Nini se volvió de uso común para descalificar a una generación de jóvenes que “ni estudian ni trabajan”, como si se tratara de abulia personal, de indiferencia propia, de un espíritu de quien teniendo capacidad de elegir lo hace irremediablemente mal. Es un reclamo generacional de muchos mayores que se sienten con derecho de juzgar en paquete a quienes no han alcanzado el éxito de ellos. Y recitan:
Yo a tu edad ya tenía una casa. A tu edad, trabajando diez horas al día, me compré un carrito. A tu edad, estaba pagando ya mi crédito del departamento (y tú sigues rentando, tirando el dinero, o peor, en tu cuarto). A tu edad además ahorraba. A tu edad ya los tenía a ustedes, y me las arreglaba trabajando y estudiando.
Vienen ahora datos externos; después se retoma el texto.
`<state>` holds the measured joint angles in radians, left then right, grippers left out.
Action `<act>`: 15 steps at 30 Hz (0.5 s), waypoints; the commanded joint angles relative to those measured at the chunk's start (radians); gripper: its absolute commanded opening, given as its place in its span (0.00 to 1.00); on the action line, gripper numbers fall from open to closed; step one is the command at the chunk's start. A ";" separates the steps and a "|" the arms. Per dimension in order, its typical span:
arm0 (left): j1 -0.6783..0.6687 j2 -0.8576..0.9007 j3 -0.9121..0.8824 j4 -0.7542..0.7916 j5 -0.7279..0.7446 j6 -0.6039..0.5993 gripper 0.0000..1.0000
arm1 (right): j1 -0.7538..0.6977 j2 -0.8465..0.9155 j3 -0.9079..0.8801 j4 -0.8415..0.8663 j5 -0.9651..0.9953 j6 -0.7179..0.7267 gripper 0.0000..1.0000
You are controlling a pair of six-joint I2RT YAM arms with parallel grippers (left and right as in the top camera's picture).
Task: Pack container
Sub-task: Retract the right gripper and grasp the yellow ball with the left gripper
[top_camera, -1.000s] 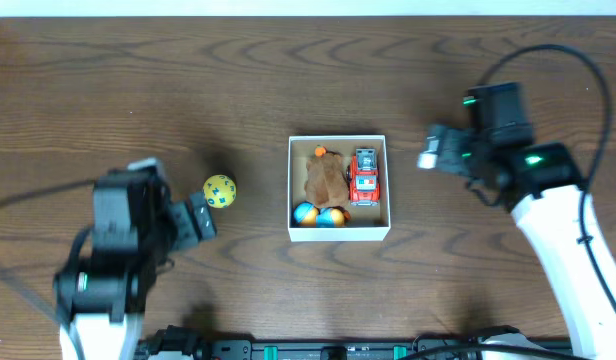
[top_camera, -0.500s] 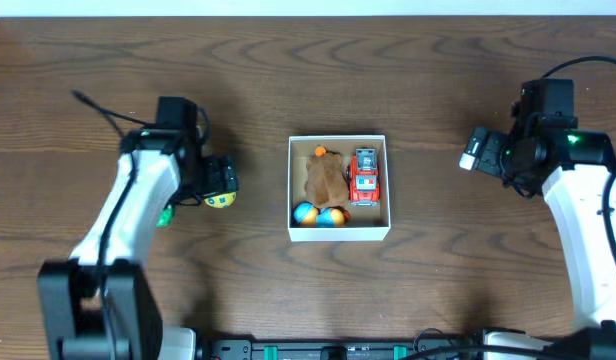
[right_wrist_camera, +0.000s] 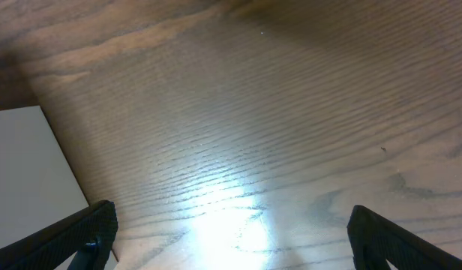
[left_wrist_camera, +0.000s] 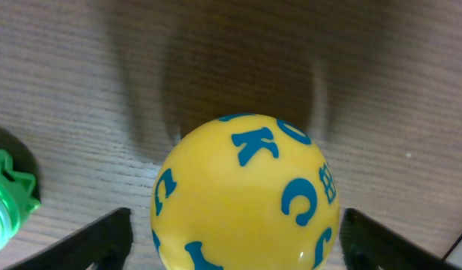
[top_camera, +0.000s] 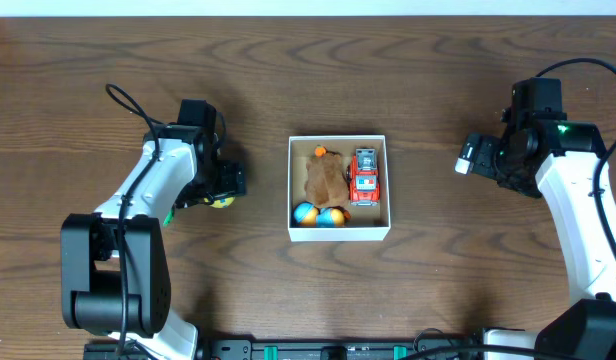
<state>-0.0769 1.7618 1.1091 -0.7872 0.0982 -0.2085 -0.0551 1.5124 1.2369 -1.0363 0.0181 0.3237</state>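
Note:
The container (top_camera: 338, 232) is a small square white box with a tan inside at the table's middle. It holds a brown plush toy (top_camera: 326, 178), a red toy truck (top_camera: 364, 174) and two blue-orange balls (top_camera: 319, 215). A yellow ball with blue letters (left_wrist_camera: 244, 195) lies on the table left of the box; in the overhead view (top_camera: 221, 201) it is mostly hidden by my left gripper (top_camera: 224, 186). The left gripper (left_wrist_camera: 235, 240) is open with the ball between its fingers, gaps on both sides. My right gripper (right_wrist_camera: 231, 236) is open and empty, right of the box (top_camera: 478, 158).
A green part (left_wrist_camera: 10, 199) shows at the left edge of the left wrist view. The white box wall (right_wrist_camera: 28, 176) shows at the left of the right wrist view. Bare wood table lies under the right gripper.
My left arm has swung from the front left up to the yellow ball, and its fingers now straddle it. My right gripper has drawn back to the right, away from the box.

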 commanded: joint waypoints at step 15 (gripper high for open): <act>-0.002 -0.006 0.015 -0.007 -0.004 0.005 0.24 | -0.003 0.006 0.004 -0.009 -0.004 -0.018 0.99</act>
<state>-0.0769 1.7618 1.1091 -0.7879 0.0982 -0.2031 -0.0551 1.5135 1.2369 -1.0428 0.0177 0.3206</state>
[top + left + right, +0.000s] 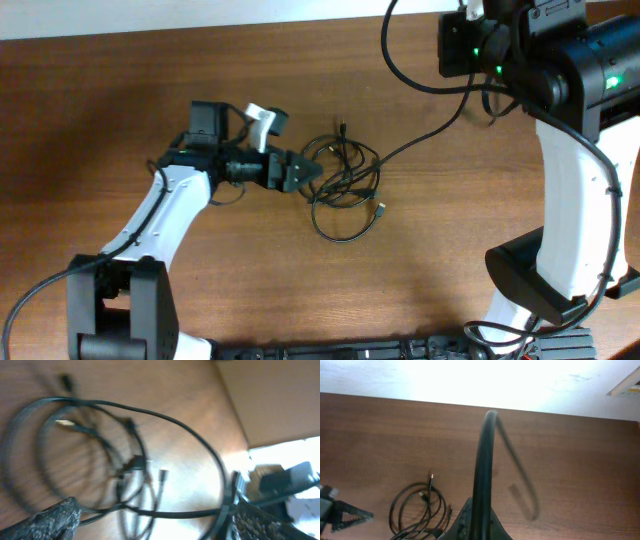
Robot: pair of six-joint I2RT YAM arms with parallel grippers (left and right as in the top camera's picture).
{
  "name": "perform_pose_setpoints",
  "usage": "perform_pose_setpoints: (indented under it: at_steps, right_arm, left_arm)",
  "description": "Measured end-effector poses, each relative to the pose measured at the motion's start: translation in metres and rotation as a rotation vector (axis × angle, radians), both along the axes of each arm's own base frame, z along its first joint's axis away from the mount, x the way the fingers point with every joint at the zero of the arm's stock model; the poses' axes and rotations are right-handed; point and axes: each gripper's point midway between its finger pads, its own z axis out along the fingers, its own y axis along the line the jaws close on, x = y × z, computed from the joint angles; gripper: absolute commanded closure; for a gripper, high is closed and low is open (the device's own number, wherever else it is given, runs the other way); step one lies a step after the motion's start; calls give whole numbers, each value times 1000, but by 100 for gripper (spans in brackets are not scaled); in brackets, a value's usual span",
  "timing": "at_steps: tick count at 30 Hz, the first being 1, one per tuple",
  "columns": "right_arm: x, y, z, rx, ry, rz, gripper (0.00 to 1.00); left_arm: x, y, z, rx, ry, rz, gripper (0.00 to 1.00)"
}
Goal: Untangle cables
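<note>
The cables (pixel 345 175) are thin black cords lying in a loose tangle of loops at the table's middle, with small plugs sticking out. My left gripper (pixel 308 172) is open at the tangle's left edge. In the left wrist view its fingers (pixel 155 515) straddle a strand of the blurred loops (pixel 125 460). One longer cord (pixel 430 130) runs from the tangle up to my raised right gripper (pixel 490 98). In the right wrist view that gripper (pixel 480 527) is shut on this cord (pixel 482 460), which arcs upward. The tangle also shows at lower left there (pixel 420 510).
The brown wooden table (pixel 200 280) ends at a white strip along the far edge (pixel 200 15). The right arm's white base (pixel 560 250) stands at the right side. The left arm's base (pixel 110 310) is at the lower left.
</note>
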Motion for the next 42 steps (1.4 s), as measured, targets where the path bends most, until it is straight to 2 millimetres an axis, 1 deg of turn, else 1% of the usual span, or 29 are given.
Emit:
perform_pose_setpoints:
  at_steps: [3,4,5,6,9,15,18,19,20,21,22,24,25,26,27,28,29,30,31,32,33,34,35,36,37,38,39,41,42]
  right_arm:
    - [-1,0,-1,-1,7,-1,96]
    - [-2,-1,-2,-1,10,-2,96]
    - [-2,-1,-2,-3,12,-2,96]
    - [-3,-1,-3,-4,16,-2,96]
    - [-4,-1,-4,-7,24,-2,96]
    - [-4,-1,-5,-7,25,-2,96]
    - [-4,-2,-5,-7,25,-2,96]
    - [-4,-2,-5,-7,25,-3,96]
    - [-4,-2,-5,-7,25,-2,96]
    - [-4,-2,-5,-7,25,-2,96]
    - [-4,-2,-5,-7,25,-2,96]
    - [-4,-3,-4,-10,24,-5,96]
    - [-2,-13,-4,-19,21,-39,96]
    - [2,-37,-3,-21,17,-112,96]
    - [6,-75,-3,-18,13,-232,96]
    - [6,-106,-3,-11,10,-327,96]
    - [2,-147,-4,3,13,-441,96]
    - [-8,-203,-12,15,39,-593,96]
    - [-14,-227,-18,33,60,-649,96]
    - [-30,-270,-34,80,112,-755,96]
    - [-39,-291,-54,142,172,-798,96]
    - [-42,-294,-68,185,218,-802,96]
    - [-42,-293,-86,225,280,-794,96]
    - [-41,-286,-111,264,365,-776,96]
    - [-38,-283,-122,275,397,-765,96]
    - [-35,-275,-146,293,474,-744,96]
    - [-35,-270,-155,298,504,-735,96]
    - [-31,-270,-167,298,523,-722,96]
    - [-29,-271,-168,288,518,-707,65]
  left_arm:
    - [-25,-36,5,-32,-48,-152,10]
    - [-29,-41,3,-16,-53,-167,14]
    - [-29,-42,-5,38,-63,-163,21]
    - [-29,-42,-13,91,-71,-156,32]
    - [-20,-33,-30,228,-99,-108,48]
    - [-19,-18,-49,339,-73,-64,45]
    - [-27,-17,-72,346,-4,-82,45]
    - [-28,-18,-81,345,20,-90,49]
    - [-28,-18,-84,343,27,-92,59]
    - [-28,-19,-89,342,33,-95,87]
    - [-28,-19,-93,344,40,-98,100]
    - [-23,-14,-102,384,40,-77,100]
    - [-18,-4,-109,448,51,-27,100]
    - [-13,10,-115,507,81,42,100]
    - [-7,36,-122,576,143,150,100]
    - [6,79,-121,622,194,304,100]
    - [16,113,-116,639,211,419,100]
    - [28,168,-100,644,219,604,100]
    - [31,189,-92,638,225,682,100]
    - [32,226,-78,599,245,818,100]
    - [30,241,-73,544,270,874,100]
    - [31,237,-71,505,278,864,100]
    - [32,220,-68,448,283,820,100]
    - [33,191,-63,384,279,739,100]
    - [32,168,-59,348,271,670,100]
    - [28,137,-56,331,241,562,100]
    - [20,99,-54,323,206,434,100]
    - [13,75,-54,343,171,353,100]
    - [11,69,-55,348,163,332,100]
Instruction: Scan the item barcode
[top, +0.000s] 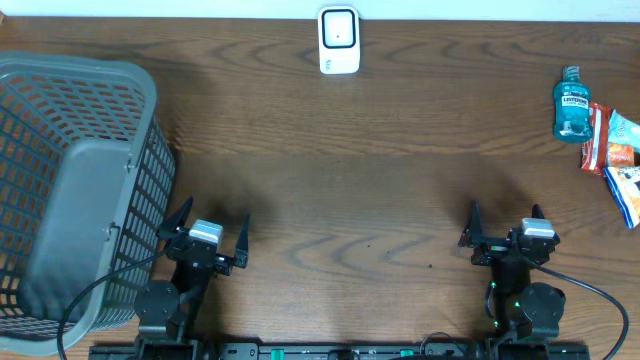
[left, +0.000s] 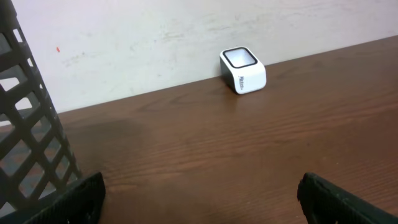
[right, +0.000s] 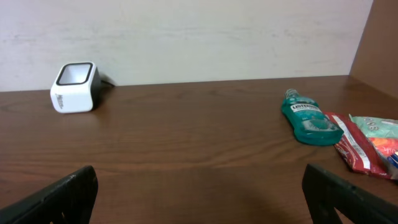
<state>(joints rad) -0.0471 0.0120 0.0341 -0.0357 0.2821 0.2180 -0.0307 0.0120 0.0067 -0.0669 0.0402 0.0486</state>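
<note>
Mouthwash bottle (right: 308, 119) outside left wrist view

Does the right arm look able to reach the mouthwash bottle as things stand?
Probably yes: the right gripper is open and empty, and only bare table lies between it and the mouthwash bottle. Snack packets sit beside the bottle.

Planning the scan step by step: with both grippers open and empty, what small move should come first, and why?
Probably reach the right gripper toward the mouthwash bottle. Both it and the left gripper stand open and empty, the bottle lies on the right, nearer that arm, and nothing is at the scanner yet.
</note>
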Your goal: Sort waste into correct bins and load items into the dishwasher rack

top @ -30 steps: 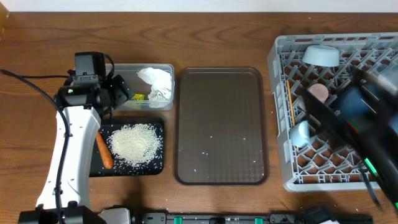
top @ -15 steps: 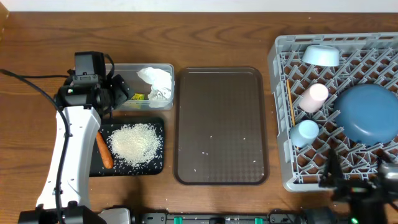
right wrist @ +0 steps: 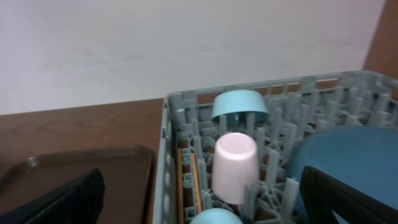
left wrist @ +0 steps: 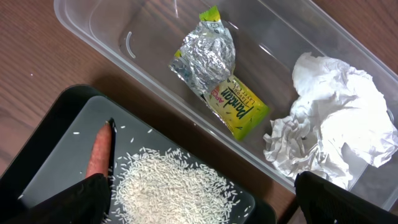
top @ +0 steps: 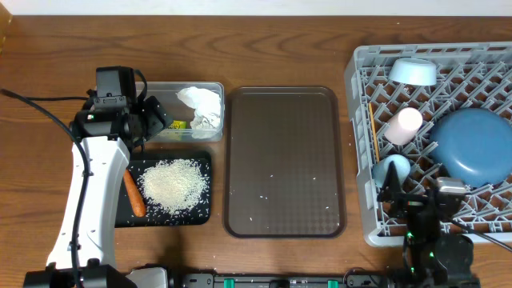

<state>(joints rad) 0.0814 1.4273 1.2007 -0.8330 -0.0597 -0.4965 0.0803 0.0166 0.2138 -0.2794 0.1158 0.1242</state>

Toda una generación de superpersonas. O no. Bien podría ser, por ejemplo, que los que hemos nacido a partir de la década de 1980 hemos vivido un minicrecimiento de la economía, a diferencia de quienes fueron tocados todavía por el viento de cola del desarrollo estabilizador (1954-1970) y de la siguiente década, que pese a sus infamias políticas alcanzó a generar oportunidades para un país que llegó a experimentar entonces una mayor disminución de la desigualdad y una mayor confluencia con el salario estadunidense. Quienes nacimos a partir de entonces, entramos a un mercado laboral cada vez más mezquino y más precarizado, en lo formal y en lo informal. En 1987, por ejemplo, hacían falta 4 horas de trabajo para comprar una canasta básica, y 30 años después hacían falta 24 horas para hacer lo mismo, según el Centro de Análisis Multidisciplinario de la Facultad de Economía de la UNAM. O sea, si mi abuela y mi abuelo pudieron construir una casa y mantener nueve hijos con el salario de una costurera y un obrero fue, sí, por su valía personal, pero también por las condiciones de la economía nacional y el estado.
Además de relegarla del trabajo digno y a veces también del estudio (o sea las dos principales instituciones de inserción social), los reclamos de una generación se adormecieron por medio de recluirlos en una lista de temas que se concibieron, por una serie de inercias culturales, como temas de los jóvenes: el sexo y sus problemas, las drogas y la prevención de las adicciones, el arte urbano, el deporte, temas que no tienen nada de propiamente juveniles y que bien podrían corresponder a cualquier generación. La política juvenil, además de concentrarse en “institutos de la juventud”, concursos de debate, oratoria y en general imitación de políticos viejos, se volvió un nicho aparte. No se sentaba a la mesa de los grandes, donde se discutían el salario y las políticas de empleo, o las educativas. Y cuando llegaba su turno en la fila, los líderes juveniles se habían vuelto parte de una dinámica de partidos que conservaba el estado de las cosas.
Creo que lo primero, la posición de los jóvenes en el discurso público, ha comenzado a cambiar. En lugar de ninis, se habla de jóvenes construyendo el futuro, y el tema es el salario, el empleo y la educación. Lo segundo, el corte de los tomadores de decisiones jóvenes, es distinto también. Es apenas una oportunidad, que de no volverse una rebelión generacional podría perderse rápidamente.